- _TASK PROMPT_: Below are the records; extract from them the line containing "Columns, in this" to the line containing "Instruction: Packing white", both lines included, exactly and with no pictures.

Records contained in a dataset:
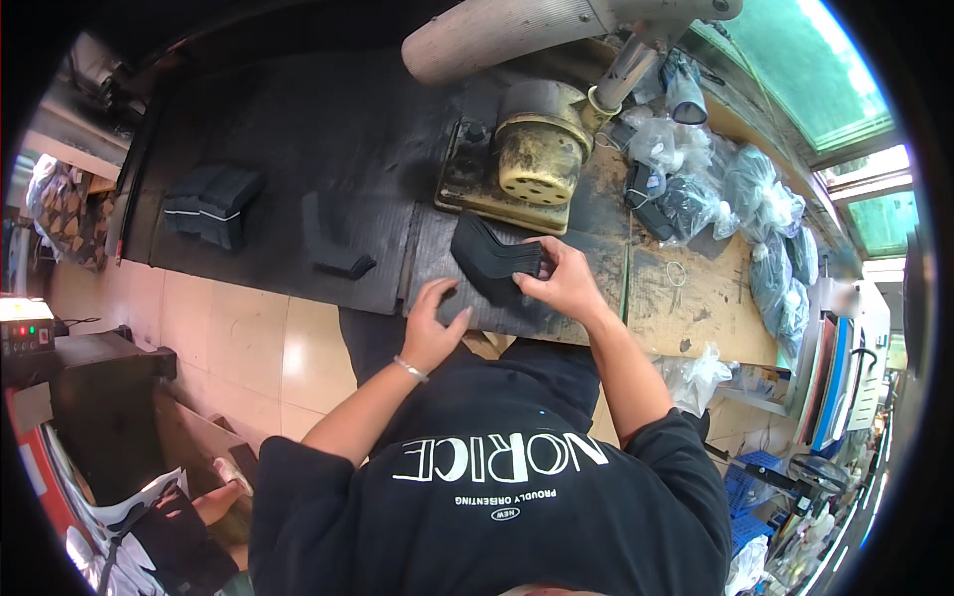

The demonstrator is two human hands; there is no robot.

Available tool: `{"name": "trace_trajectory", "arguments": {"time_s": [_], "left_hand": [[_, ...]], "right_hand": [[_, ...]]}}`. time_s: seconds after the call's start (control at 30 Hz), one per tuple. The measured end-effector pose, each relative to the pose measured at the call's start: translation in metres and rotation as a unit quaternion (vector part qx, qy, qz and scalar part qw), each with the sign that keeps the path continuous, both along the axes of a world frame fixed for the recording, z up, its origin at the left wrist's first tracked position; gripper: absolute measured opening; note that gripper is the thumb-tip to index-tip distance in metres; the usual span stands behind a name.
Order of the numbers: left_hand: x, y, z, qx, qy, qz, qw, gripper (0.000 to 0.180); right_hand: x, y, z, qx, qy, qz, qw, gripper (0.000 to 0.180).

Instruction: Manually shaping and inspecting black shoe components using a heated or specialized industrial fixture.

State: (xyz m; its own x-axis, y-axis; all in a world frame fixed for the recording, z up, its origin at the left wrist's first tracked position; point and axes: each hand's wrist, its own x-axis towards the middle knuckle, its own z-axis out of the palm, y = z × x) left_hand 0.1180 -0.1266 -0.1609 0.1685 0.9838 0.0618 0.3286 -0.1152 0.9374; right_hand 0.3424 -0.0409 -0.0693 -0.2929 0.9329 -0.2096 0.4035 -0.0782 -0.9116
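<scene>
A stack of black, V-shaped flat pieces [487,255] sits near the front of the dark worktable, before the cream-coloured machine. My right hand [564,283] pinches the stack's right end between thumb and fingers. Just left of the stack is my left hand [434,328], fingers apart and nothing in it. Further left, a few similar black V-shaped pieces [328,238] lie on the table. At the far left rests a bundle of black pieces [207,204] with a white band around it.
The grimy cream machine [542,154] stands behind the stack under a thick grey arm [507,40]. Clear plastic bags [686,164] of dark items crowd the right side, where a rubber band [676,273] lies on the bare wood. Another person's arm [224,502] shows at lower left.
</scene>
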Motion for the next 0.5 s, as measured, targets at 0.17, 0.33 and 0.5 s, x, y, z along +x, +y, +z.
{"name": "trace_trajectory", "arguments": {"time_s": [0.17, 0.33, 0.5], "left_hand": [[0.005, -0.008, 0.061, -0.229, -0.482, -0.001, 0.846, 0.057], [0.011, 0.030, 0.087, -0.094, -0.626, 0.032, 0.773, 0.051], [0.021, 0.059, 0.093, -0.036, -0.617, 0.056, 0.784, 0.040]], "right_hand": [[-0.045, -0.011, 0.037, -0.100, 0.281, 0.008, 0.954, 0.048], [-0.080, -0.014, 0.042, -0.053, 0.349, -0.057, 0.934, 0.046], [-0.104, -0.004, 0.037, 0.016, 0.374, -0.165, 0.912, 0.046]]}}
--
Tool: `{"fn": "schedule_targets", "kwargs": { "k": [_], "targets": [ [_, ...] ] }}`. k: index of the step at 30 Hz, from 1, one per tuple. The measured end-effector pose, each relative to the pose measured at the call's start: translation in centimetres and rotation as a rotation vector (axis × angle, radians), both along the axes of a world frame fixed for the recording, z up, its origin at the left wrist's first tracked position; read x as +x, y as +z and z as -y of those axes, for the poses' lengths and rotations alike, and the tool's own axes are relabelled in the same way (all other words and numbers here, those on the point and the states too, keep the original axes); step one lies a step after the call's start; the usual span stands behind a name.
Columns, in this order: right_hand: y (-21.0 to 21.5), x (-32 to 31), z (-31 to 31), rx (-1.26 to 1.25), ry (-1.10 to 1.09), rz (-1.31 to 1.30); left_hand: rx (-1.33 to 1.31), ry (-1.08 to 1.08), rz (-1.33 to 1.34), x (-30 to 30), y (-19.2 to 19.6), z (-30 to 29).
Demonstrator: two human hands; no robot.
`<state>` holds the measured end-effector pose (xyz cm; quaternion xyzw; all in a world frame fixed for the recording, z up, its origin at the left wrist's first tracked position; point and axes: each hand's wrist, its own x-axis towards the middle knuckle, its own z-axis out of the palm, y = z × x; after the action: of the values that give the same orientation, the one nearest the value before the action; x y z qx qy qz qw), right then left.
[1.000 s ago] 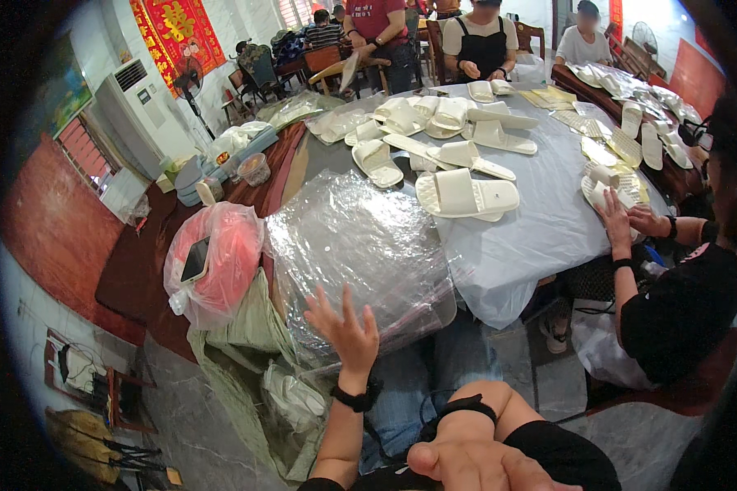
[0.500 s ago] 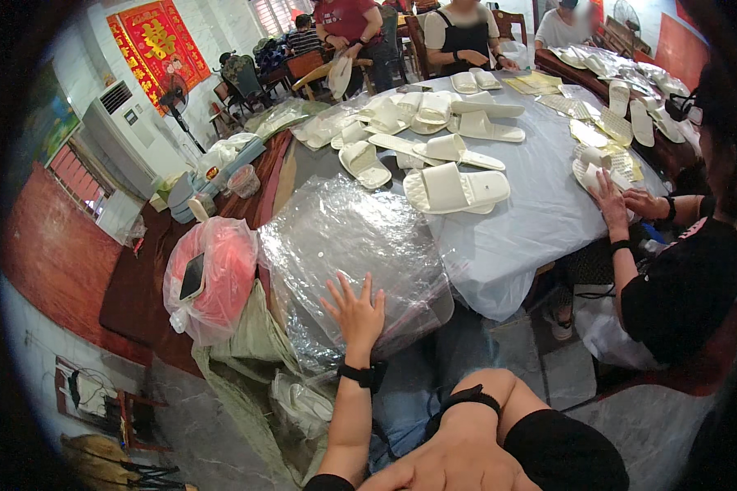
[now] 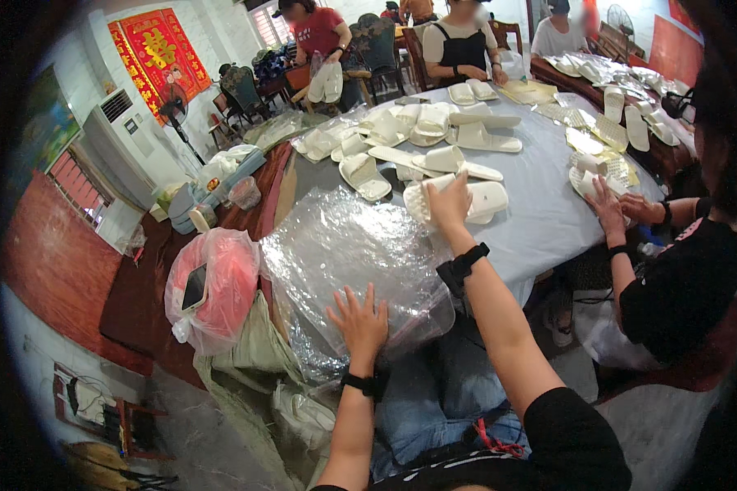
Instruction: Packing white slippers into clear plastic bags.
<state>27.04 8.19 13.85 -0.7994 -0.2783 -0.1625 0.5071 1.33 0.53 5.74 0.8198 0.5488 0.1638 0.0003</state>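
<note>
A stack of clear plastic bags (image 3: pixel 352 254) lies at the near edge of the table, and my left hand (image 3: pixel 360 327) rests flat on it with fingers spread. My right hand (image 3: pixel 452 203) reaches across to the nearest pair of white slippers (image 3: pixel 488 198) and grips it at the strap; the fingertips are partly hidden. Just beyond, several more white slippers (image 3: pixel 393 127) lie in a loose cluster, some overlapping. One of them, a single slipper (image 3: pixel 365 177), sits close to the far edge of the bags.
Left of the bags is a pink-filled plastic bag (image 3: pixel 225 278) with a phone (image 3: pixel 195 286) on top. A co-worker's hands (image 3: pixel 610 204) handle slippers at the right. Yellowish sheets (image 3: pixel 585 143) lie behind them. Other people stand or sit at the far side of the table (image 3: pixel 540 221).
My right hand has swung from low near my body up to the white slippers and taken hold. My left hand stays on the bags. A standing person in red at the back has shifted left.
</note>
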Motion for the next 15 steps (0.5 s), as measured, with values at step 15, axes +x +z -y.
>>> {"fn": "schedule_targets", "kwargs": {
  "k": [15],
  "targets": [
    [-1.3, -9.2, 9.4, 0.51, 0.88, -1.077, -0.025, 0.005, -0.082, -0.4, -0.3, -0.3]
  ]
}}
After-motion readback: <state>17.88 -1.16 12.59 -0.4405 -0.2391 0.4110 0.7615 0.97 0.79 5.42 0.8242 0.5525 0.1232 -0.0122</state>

- _EXERCISE OUTPUT_:
Columns, in this order: right_hand: y (-21.0 to 21.5), x (-32 to 31), z (-31 to 31), rx (-1.26 to 1.25), ry (-1.10 to 1.09), rz (-1.31 to 1.30); left_hand: rx (-1.33 to 1.31), ry (-1.08 to 1.08), rz (-1.33 to 1.34), x (-30 to 30), y (-19.2 to 19.6), z (-30 to 29).
Demonstrator: two human hands; no robot.
`<state>` holds the measured end-effector pose (xyz cm; quaternion xyzw; all in a world frame fixed for the recording, z up, its origin at the left wrist's first tracked position; point and axes: each hand's wrist, its own x-axis towards the middle knuckle, its own z-axis out of the palm, y = z × x; after the action: of the values that give the same orientation, the one nearest the value before the action; x y z qx qy qz qw), right then left.
[1.000 s ago] 
[0.500 s ago] 
[now] 
Instruction: Packing white slippers into clear plastic bags.

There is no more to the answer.